- **EXERCISE PROMPT**: Nothing but the lines below between the line holding "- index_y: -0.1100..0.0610" and the line holding "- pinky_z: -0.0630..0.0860", inclusive, should appear in the answer, each set down exactly.
--- COLLECTED DATA Enclosed Below ---
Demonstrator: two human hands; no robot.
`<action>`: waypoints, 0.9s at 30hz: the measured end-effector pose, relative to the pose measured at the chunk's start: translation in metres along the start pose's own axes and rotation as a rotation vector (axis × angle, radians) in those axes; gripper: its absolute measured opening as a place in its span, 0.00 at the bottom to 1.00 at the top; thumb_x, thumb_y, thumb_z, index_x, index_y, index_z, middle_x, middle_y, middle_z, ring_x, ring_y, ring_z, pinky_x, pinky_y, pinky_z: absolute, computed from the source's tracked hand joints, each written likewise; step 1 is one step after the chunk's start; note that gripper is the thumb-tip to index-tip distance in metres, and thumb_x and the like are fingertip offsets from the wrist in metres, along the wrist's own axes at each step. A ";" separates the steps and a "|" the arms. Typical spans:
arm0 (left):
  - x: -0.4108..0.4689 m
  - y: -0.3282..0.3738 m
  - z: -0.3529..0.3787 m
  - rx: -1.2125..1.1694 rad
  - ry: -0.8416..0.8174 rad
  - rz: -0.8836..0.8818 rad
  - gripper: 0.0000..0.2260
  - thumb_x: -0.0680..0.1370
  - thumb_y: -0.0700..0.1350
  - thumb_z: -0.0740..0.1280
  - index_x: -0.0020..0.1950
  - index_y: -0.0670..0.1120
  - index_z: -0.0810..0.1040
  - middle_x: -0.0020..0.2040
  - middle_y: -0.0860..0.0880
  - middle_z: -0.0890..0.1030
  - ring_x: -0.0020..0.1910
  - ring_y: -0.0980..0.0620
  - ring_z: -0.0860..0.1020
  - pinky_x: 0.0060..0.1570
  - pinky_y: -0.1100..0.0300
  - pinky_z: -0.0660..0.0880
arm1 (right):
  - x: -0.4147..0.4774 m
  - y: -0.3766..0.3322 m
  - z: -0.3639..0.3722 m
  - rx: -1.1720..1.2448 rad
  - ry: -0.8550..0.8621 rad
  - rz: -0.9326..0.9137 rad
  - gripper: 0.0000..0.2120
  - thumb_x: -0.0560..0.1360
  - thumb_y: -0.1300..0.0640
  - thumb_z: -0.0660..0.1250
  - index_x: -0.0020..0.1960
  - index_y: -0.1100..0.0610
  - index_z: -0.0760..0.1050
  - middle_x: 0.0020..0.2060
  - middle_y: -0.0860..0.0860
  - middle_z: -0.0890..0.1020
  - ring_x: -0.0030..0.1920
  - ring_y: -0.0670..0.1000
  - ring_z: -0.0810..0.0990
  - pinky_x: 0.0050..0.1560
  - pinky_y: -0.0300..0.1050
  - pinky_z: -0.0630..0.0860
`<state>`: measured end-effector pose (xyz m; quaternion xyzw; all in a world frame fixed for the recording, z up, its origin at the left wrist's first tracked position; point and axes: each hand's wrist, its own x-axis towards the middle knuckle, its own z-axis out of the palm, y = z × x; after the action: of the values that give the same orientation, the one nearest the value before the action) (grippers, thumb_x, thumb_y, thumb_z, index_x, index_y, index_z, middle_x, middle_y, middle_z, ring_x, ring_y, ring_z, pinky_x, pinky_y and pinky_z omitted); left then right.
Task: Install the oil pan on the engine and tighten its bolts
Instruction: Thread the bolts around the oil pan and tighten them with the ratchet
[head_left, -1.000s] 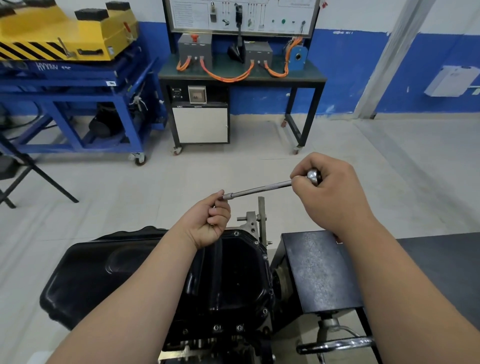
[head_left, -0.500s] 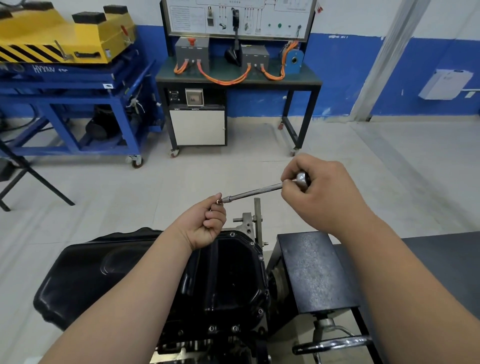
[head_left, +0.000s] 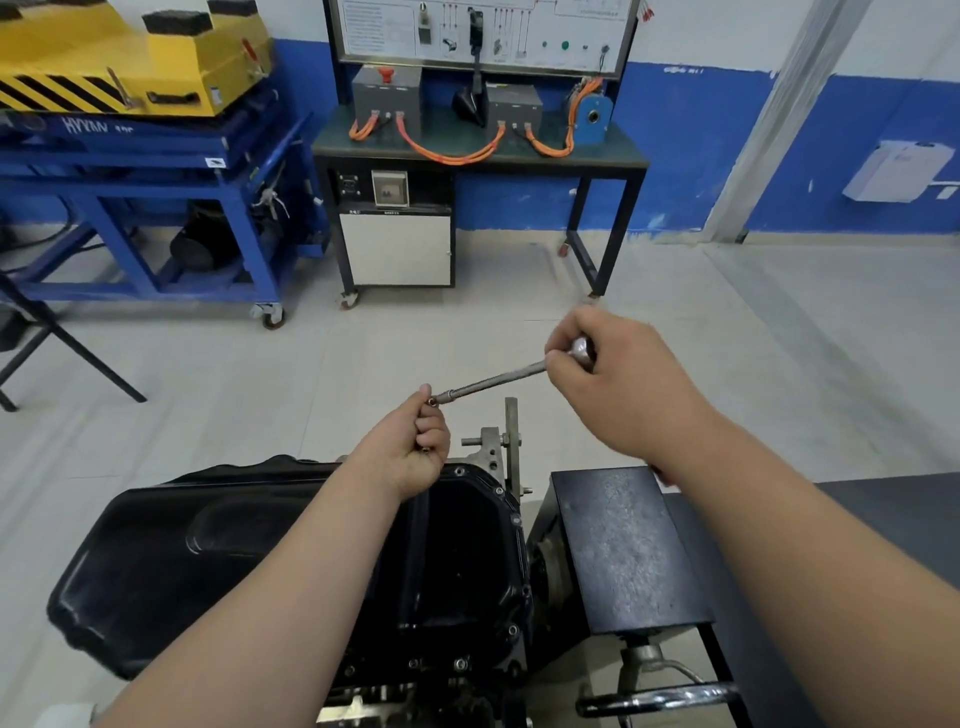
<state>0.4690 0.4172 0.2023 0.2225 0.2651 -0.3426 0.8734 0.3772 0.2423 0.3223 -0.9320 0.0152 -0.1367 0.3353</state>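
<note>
I see the black oil pan (head_left: 218, 561) seated on the engine (head_left: 374, 701), low in the head view, beneath both forearms. Its flange edge lies just beside the black stand housing (head_left: 623, 551) on the right. Several flange bolts (head_left: 460, 664) show along the near edge.

My right hand (head_left: 618, 384) is raised above the housing, fingers curled tight around the rounded head end of a long metal driver (head_left: 493, 382). The shaft slopes down to the left.

My left hand (head_left: 415, 441) hovers over the pan's far edge, fingers curled. Its thumb and forefinger pinch a small bolt (head_left: 432, 401) against the driver tip.
</note>
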 end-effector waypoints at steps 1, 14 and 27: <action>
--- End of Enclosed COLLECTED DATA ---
- **OUTPUT FOR THIS EXERCISE**:
  - index_y: -0.1100..0.0610
  - index_z: -0.0760..0.1050
  - middle_x: 0.0020..0.2060
  - middle_y: -0.0860..0.0860
  - middle_z: -0.0890..0.1020
  - ring_x: -0.0030..0.1920
  - ring_y: -0.0670..0.1000
  - ring_z: -0.0810..0.0990
  - pinky_x: 0.0050..0.1560
  - pinky_y: -0.0300..0.1050
  - pinky_z: -0.0630..0.0860

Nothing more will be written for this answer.